Available data.
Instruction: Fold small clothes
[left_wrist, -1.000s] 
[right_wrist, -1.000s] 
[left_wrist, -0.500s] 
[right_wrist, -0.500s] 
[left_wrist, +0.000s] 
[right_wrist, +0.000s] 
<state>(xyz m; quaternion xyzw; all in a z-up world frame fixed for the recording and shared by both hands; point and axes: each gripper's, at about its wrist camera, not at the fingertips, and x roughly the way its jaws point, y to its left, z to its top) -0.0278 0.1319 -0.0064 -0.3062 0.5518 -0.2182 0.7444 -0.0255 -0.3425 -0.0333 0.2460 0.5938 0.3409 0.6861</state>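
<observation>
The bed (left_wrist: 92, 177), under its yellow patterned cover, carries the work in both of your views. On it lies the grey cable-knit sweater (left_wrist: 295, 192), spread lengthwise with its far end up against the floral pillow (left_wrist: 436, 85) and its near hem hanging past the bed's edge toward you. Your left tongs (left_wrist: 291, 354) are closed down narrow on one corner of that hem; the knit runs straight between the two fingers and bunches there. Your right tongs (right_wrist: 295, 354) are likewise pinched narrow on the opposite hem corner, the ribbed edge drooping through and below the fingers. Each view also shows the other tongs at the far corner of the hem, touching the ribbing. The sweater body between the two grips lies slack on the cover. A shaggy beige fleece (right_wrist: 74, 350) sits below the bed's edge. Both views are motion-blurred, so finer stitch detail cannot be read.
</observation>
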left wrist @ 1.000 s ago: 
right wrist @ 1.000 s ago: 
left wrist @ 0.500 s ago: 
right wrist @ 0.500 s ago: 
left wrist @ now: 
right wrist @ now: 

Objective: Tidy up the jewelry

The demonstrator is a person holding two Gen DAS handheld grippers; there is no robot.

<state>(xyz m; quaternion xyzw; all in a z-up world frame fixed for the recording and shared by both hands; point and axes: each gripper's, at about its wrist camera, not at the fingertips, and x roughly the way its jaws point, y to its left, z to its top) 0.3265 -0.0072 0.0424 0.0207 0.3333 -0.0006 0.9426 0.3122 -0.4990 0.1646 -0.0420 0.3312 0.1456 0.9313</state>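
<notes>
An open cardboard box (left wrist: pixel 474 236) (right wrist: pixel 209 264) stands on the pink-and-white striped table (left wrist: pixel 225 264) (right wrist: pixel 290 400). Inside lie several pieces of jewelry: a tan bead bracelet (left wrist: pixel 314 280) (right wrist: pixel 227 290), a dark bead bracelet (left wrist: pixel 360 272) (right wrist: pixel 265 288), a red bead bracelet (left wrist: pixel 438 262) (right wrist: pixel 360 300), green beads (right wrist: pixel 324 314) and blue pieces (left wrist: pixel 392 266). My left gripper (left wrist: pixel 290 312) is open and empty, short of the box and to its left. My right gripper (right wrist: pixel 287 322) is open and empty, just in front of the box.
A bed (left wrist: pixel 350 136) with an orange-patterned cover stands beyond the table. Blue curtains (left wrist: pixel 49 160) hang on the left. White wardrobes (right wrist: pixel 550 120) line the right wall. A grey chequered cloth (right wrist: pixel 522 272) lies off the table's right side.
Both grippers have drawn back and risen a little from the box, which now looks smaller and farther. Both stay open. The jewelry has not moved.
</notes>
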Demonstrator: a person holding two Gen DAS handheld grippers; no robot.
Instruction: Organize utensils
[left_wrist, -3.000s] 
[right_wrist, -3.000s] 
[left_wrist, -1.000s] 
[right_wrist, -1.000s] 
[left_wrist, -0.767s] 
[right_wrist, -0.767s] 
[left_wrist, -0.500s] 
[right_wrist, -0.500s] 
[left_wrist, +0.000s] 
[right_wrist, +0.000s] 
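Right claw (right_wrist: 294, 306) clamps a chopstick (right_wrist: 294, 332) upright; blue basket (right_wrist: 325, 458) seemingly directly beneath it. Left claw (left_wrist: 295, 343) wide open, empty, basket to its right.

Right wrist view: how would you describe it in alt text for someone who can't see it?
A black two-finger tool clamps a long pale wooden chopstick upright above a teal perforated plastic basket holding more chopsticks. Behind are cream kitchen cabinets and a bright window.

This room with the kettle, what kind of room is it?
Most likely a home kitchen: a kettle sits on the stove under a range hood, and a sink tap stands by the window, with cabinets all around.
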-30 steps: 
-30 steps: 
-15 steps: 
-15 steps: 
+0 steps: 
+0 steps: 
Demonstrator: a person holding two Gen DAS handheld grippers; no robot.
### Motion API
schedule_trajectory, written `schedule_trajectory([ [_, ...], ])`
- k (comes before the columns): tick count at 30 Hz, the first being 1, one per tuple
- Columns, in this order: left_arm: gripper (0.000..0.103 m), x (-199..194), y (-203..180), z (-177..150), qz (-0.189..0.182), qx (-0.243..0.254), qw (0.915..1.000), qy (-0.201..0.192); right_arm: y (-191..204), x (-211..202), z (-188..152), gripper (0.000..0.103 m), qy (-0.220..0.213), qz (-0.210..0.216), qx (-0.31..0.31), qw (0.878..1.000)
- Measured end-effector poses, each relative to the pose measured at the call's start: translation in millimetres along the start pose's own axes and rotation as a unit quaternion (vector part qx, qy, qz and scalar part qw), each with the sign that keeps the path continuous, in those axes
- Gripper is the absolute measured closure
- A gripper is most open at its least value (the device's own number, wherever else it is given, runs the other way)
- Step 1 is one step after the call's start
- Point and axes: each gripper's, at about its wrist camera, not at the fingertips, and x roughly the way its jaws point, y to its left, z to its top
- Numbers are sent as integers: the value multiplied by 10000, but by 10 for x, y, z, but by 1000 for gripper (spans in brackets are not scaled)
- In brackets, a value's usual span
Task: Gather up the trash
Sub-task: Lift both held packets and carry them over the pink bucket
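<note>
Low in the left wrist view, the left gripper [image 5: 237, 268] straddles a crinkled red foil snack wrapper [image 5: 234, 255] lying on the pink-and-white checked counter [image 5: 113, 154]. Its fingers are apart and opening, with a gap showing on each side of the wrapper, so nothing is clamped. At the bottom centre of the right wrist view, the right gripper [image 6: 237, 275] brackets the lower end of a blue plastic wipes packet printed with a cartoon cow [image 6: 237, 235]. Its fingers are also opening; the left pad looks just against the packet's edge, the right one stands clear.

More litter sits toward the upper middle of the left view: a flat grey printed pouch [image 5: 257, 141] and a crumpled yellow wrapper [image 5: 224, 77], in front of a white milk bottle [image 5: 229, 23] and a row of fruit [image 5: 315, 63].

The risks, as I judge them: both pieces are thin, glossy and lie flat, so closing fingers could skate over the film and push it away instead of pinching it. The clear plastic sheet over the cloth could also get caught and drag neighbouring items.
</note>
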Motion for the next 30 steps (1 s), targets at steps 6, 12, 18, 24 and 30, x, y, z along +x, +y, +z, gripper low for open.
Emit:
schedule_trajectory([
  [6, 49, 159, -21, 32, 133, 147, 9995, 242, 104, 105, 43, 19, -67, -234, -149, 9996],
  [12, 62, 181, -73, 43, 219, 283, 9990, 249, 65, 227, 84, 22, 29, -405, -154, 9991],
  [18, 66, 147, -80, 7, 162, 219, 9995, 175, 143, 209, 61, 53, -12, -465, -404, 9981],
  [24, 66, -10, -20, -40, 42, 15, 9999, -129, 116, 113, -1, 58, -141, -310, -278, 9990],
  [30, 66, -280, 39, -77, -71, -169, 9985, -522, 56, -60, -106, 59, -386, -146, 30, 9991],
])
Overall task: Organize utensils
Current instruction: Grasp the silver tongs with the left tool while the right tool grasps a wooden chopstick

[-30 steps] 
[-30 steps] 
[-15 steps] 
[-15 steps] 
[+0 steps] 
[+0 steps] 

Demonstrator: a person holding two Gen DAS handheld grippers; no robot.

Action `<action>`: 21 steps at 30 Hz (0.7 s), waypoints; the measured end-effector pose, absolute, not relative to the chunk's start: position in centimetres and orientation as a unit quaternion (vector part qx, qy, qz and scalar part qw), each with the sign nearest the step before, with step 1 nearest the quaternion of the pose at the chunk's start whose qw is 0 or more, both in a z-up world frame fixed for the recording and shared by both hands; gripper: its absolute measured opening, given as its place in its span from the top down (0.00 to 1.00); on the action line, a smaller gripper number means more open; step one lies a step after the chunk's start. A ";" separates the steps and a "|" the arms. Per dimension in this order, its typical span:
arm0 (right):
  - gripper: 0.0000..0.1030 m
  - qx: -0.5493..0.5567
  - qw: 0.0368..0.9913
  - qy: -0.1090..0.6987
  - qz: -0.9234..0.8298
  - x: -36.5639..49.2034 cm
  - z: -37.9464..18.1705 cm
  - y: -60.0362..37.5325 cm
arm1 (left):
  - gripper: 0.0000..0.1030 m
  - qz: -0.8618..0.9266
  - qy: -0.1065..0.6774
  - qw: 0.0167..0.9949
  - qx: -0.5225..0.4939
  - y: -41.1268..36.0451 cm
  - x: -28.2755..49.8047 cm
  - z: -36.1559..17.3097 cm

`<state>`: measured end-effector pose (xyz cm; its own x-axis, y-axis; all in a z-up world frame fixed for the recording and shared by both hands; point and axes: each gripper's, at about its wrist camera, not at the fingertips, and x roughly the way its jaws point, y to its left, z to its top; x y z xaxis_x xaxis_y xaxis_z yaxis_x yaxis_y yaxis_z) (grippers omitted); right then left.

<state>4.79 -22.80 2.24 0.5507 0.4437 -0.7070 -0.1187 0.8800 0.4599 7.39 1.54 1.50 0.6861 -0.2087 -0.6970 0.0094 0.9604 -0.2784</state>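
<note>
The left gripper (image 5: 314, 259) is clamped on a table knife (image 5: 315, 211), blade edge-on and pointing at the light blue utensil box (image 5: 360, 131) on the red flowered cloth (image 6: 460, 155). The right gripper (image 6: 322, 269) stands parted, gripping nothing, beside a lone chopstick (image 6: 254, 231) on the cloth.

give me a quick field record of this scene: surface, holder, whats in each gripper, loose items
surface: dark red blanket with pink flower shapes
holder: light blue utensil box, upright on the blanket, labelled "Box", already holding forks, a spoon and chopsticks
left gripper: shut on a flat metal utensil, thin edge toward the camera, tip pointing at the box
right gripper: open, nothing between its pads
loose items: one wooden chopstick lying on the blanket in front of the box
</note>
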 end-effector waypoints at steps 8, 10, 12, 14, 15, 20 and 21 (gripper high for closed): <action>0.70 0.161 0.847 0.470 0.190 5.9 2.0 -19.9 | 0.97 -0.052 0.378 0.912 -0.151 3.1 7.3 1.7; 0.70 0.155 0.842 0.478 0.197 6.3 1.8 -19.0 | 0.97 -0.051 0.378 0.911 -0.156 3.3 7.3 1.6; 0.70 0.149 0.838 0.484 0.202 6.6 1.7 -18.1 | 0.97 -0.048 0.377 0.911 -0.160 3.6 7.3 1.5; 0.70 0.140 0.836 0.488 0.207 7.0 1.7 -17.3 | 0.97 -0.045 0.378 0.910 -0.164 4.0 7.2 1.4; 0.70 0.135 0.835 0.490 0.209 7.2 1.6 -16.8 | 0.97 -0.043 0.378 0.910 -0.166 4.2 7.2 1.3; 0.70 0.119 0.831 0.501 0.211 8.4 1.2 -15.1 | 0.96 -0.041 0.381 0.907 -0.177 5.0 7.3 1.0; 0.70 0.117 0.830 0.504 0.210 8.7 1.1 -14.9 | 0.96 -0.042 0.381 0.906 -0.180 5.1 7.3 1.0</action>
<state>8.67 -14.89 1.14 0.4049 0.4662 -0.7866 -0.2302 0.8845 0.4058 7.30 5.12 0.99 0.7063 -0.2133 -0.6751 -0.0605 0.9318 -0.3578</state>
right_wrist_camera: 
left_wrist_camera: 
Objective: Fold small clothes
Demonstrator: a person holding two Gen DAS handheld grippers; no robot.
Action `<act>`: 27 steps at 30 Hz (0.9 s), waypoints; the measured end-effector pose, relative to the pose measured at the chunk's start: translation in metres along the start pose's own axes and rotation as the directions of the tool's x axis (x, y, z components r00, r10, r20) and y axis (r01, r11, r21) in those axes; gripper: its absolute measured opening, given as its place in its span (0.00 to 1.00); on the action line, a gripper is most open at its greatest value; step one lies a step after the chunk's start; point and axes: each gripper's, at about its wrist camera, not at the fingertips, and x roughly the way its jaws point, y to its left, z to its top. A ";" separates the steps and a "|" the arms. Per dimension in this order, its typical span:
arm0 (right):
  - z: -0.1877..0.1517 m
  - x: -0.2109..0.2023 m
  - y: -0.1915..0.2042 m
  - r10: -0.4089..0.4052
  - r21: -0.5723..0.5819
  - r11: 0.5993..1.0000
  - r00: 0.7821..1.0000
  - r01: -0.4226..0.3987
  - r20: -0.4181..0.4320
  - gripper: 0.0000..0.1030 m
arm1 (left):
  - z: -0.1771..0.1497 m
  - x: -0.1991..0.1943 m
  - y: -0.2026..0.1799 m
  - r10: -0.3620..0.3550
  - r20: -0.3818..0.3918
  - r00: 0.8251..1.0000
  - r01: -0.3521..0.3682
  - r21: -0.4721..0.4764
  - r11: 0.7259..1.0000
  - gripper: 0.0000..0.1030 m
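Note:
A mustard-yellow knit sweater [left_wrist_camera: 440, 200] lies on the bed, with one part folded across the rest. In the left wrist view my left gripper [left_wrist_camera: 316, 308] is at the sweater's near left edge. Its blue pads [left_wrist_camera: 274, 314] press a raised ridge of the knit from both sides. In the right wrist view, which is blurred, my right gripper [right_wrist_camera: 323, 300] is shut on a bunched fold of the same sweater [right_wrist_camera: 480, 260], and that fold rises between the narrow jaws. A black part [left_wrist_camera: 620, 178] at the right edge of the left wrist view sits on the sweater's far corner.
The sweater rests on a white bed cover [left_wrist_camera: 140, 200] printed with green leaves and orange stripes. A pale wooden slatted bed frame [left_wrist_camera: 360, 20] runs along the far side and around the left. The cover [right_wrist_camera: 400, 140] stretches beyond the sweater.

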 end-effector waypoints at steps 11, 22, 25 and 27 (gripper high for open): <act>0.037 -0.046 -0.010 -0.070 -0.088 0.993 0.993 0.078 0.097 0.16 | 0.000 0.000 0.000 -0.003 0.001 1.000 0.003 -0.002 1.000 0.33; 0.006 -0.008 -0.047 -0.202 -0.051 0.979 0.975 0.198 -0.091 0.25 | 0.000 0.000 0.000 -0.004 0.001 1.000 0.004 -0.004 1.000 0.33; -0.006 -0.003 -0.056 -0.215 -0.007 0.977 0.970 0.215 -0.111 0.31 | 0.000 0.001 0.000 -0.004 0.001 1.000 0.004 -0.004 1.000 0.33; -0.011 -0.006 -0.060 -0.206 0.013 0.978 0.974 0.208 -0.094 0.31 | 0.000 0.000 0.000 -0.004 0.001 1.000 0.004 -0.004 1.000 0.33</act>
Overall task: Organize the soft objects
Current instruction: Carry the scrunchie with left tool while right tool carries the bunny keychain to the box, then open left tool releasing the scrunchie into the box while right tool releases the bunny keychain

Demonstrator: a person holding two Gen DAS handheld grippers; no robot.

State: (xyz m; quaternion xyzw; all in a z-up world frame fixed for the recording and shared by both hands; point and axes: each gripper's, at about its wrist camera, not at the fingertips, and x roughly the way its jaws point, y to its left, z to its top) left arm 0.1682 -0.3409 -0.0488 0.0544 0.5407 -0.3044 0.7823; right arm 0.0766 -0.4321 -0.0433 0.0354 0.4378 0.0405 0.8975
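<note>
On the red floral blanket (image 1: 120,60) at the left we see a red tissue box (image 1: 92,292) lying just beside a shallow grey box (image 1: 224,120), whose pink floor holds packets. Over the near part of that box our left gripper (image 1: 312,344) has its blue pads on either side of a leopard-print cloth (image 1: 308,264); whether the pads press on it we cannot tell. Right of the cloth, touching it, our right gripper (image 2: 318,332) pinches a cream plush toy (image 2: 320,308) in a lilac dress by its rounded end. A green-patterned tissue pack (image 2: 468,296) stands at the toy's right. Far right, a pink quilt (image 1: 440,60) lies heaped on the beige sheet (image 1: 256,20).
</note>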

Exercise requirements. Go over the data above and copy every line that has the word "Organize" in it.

Answer to this task.
Instruction: Organize utensils
Overall task: Organize utensils
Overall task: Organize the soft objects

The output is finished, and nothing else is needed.